Task » An exact copy of all the lines below is required, with every image left out.
- - -
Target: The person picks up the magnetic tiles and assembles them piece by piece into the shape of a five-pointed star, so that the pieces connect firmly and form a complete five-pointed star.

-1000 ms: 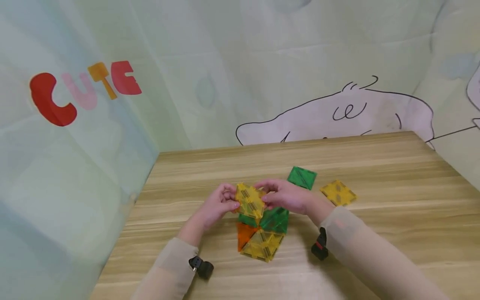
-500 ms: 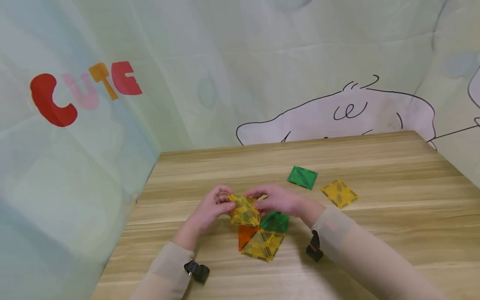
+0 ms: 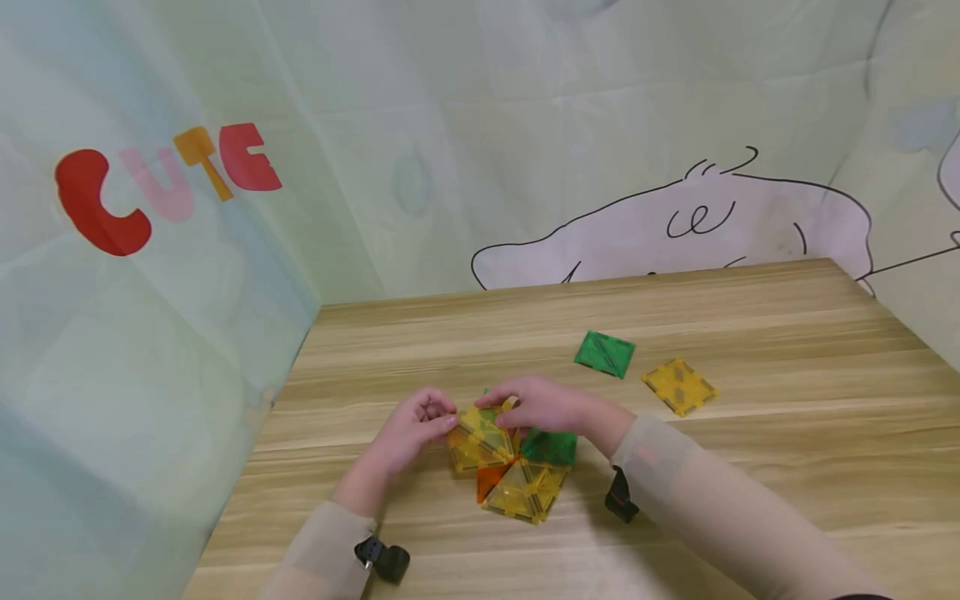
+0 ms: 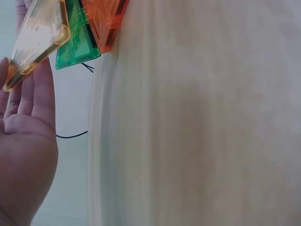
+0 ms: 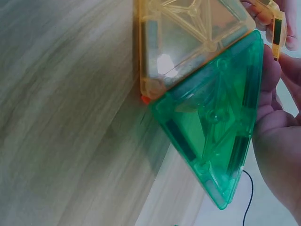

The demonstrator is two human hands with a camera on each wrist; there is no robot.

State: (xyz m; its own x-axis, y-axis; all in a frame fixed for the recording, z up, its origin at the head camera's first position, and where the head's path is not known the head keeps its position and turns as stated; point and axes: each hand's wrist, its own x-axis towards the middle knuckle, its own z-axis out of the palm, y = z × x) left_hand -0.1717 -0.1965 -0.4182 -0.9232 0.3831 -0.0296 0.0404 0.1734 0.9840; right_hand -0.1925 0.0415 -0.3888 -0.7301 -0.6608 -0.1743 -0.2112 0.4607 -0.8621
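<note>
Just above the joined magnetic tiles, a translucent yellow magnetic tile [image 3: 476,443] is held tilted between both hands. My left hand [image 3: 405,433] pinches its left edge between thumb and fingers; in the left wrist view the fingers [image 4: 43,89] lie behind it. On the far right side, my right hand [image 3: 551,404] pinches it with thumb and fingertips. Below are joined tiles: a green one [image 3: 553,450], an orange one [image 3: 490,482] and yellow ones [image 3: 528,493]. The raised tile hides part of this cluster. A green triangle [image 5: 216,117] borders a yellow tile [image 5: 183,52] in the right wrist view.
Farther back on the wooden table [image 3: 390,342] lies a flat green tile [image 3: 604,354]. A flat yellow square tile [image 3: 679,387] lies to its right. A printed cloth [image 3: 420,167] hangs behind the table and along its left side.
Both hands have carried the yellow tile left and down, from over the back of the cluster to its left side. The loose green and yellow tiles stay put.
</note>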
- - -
Task solution »
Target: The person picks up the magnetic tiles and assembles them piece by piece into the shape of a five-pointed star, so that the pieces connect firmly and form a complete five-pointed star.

-1000 ms: 
-500 ms: 
+0 ms: 
+0 ms: 
+0 ms: 

The demonstrator is two human hands with a camera on each wrist; there is no robot.

State: (xyz m; its own x-axis, y-axis; all in a frame fixed for the recording, z up, its origin at the head camera's first position, and where the head's path is not known the head keeps its position and turns as stated; point and axes: each hand's wrist, its own x-axis towards the middle knuckle, its own z-axis out of the palm, y = z × x) left_hand -0.1717 -0.1965 -0.4182 -0.9232 0.3831 -0.0296 0.0404 0.1734 0.9840; right_hand -0.1925 0.0415 -0.3888 -0.7301 -0.6608 -0.1743 -0.2112 0.4607 -0.8621
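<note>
Just above the joined magnetic tiles, a translucent yellow magnetic tile [image 3: 476,443] is held tilted between both hands. My left hand [image 3: 405,433] pinches its left edge between thumb and fingers; in the left wrist view the fingers [image 4: 43,89] lie behind it. On the far right side, my right hand [image 3: 551,404] pinches it with thumb and fingertips. Below are joined tiles: a green one [image 3: 553,450], an orange one [image 3: 490,482] and yellow ones [image 3: 528,493]. The raised tile hides part of this cluster. A green triangle [image 5: 216,117] borders a yellow tile [image 5: 183,52] in the right wrist view.
Farther back on the wooden table [image 3: 390,342] lies a flat green tile [image 3: 604,354]. A flat yellow square tile [image 3: 679,387] lies to its right. A printed cloth [image 3: 420,167] hangs behind the table and along its left side.
Both hands have carried the yellow tile left and down, from over the back of the cluster to its left side. The loose green and yellow tiles stay put.
</note>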

No more output is needed for this exercise.